I have a ’55 Chevy that was my dad’s and now it has come to me. The car has a very tired 283 small-block in it with a TH-350 trans. I want to update it with a better engine and I just ran across a used 4.8L LS truck engine out of a 2002 pickup. The only reason I’m even thinking about this engine is because I can get it really cheap from a friend who bought a wrecked truck just for the interior and he’s parting out the rest of it. I can get the engine for $250 because nobody else wants it. I don’t know much about what it would take to convert to the LS engine, but it can’t be too tough because LS engines are everywhere. I’ve heard that converting to a carburetor would be less hassle and less expensive than using the factory EFI. Is this engine worth putting into my ’55 or am I wasting my time?

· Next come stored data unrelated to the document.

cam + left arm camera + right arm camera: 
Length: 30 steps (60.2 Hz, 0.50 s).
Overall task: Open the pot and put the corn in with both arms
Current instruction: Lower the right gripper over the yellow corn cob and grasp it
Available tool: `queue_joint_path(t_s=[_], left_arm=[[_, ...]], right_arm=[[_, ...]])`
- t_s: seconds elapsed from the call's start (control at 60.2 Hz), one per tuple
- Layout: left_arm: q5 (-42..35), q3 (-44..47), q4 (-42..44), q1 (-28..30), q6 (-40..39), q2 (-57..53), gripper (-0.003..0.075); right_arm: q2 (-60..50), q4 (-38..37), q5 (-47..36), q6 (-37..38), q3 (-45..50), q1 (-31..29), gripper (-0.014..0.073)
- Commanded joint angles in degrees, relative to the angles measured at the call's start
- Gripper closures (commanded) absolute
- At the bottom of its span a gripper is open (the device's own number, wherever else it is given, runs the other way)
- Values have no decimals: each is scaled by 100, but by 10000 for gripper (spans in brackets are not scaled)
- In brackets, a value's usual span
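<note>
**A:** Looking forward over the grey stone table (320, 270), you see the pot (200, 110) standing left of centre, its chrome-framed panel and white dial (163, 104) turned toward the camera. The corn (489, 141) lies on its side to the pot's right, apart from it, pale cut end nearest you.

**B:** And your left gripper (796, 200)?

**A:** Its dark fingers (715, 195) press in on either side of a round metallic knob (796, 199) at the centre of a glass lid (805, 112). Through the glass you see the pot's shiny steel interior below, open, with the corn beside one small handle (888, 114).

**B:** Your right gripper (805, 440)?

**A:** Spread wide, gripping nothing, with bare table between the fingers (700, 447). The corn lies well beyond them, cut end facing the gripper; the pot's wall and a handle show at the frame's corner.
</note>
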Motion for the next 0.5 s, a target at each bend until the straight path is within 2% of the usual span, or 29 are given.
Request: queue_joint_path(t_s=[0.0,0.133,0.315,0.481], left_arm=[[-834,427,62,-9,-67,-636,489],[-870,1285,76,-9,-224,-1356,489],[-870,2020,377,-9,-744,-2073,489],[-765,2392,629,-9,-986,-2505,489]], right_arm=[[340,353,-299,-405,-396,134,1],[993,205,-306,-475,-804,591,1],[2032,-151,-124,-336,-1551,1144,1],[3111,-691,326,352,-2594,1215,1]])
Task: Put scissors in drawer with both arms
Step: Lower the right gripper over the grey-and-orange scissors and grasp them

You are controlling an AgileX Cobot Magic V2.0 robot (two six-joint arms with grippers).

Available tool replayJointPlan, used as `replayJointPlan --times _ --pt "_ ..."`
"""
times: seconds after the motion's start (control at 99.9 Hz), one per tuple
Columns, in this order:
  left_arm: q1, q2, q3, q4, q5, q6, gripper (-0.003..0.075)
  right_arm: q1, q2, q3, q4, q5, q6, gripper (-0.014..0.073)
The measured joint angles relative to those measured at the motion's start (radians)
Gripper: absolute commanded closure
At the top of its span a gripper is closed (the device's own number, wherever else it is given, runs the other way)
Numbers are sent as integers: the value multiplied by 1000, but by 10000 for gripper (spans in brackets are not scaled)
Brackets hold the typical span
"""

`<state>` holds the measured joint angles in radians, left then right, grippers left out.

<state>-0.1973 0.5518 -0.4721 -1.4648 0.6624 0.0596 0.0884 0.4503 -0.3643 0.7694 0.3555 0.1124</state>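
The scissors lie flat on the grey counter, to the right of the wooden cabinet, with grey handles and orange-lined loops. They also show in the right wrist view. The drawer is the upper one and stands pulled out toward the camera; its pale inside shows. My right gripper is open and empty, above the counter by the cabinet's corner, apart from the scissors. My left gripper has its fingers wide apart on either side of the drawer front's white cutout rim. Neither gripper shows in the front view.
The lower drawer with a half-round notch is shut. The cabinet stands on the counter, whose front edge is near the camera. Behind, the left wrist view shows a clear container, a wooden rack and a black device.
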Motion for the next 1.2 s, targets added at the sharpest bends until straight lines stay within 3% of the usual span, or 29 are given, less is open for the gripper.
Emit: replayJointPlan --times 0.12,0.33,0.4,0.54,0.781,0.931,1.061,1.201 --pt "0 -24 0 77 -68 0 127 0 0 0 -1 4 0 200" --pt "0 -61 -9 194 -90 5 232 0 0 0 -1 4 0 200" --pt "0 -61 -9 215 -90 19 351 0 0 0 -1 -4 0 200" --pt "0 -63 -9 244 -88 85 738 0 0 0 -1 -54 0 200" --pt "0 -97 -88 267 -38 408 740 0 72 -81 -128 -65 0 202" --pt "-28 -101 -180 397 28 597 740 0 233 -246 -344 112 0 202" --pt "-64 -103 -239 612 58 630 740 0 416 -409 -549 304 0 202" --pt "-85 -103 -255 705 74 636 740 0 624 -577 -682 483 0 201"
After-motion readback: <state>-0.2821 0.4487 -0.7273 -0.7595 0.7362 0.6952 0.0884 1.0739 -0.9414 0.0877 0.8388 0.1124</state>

Jeff Smith: We actually have a bit of experience with the LS 4.8L engines. Because it is in a 2002 truck, that makes it a Gen III engine. This is the smallest of the family of LS engines with 4.8L equating to 293 cubic inches. The rest of the Gen III family of truck engines ranged in displacement from 4.8L (293 cubic inches) – 5.3L (325 cubic inches) – 6.0L (364 cubic inches). Even though your engine is the smallest of the bunch, don’t let that dissuade you.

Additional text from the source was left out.